Ask Bethany: FAQs

We are committed to offering timely and honest information so families can make an informed decision about hospice and when making care decisions while on hospice.

What is hospice?

Hospice emphasizes palliative, or comfort, care for individuals with a life-limiting illness who are either choosing not to pursue aggressive treatment or no longer have aggressive treatment options available to them. Hospice focuses on the patient and the family as a unit, and provides services to meet physical, emotional, and spiritual needs in the location where the patient resides. Hospice is available to individuals with an expected prognosis of 6 months or shorter.

What services does hospice provide?

Hospice services include the patient and family and are coordinated with your physician. We provide a medical director, RN case manager, hospice aide, social worker, chaplain, and volunteers. Hospice also provides the durable medical equipment, disposable supplies, and medications related to the patient’s hospice diagnosis. We continue to care for families through our bereavement services.

How do I know if my loved one needs hospice?

If your loved one is experiencing some or all of these symptoms, it is a good time to begin discussing hospice:

  • Unexplained weight loss

  • Frequent falls

  • Declining mental alertness

  • More frequent trips to the ER or multiple hospitalizations

  • Increasing difficulties with daily tasks, such as bathing, dressing, walking, or eating

We have found that the best way is to simply ask your family member. Ask what their goals are. If they say things like “I don’t want to go the hospital anymore,” “I just want to go home,” or “I’m tired of being in pain,” it’s probably time to have a hospice discussion. If they say they want to continue aggressive treatments or they want to do everything possible, then maybe it’s not quite time to have that discussion.

How can I talk to my family about hospice care?

We suggest focusing on how hospice services can help you and your loved one achieve their goals. Explain that the nurse coming to the home will help them remain pain-free, that the nurse’s aide will help with activities of daily living, that the social worker will locate additional resources and that the chaplain will provide spiritual care and counseling. Explain to them that hospice will help them have the end-of-life experience that they desire.

Is hospice just for cancer patients?

Hospice is not just for people who have cancer. Hospice is available to any individual with an end-stage condition. Nationally, less than 5 percent of hospice patients have cancer as their primary diagnosis. The most prevalent qualifying diagnosis for hospice is Alzheimer’s disease and other dementias. Other leading diagnoses for hospice include heart disease, stroke and CVA, kidney disease, and COPD.

Is hospice care only for people living at home?

Hospice follows the patient. You can have hospice at home. You can also have hospice in an independent living residence, personal care home, assisted living facility, skilled nursing facility, or hospital. For patients in a nursing or assisted living facility, hospice provides additional care. The facility remains the primary caregiver and continues to provide the same care they already do. For patients who live at home, hospice care supplements the family’s care.

Who makes the decisions about a patient’s care after hospice care begins? Does our primary doctor stay involved?

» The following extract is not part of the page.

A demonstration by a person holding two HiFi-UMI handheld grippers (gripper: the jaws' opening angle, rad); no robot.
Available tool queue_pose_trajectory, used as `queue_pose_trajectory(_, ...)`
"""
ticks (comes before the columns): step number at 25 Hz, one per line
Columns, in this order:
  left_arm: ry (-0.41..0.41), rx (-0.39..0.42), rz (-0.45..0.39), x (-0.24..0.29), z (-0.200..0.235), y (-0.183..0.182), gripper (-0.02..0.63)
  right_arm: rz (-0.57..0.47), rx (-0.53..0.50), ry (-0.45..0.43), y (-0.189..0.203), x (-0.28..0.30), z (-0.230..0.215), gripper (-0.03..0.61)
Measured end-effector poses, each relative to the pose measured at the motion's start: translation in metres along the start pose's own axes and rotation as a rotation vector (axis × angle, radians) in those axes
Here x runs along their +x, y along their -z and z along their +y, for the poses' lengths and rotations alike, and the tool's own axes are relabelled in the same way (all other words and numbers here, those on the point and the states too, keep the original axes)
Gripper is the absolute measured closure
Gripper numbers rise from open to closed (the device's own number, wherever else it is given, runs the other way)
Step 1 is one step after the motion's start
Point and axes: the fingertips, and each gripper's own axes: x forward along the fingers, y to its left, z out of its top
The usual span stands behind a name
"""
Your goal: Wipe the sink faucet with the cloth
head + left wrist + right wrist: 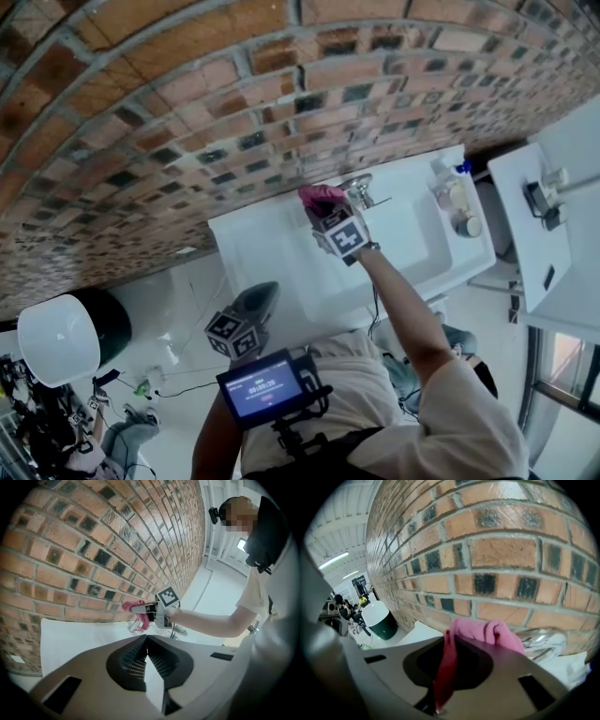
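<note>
1. Right gripper [324, 208], centre frame, pinches the pink cloth [320, 196] just left of the faucet [360, 190]. It may be touching; contact is unclear.
2. Left gripper [261, 298], lower left: jaws pressed together, nothing between.

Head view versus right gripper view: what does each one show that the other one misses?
Only the head view shows the white rectangular sink, the bottles on its corner and the left gripper held low. Only the right gripper view shows the pink cloth pinched between the fingers of the right gripper, plus distant people. Both show that cloth, the red brick wall, the chrome faucet and the white-topped dark bin.
</note>
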Motion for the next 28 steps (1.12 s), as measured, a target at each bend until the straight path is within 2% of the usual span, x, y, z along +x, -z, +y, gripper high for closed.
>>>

When a family chooses hospice, they name a physician to act as the patient’s attending physician. This physician is often the primary care physician or sometimes a specialist who knows the patient well. The attending physician, the patient, and the family are all part of the hospice team. The entire team works together so that we can develop an individualized plan of care to meet each patient’s specific needs. Our hospice nurses are required to call the physician for any changes in orders that would affect the plan of care.

I was told by a doctor that if my loved one enters hospice care, they can’t return to the hospital. Is that right?

That’s a question we receive quite often. We promote comfort, so anything that is going to make them more comfortable, we are going to do. If the patient’s comfort or care needs cannot be met at home or in the nursing facility, we will utilize a hospital setting for a short-term period.

Do I have to sign a Do Not Resuscitate (DNR) to be admitted to hospice?

The goal of many people choosing hospice is to have a pain-free, peaceful death at home surrounded by loved ones. While most choose to have a DNR to avoid unnecessary medical intervention and hospitalization, patients are not required to have a DNR to choose hospice care.

Who pays for hospice? How are other services paid for when hospice is involved?

Hospice is covered by Medicare, Medicaid, and most private insurances. The services that are covered include medication, equipment and supplies related to the hospice diagnosis, as well as the patient care team. In addition, if you have a condition that is unrelated to the hospice diagnosis, your insurance continues in the same manner as it did prior to the hospice start date.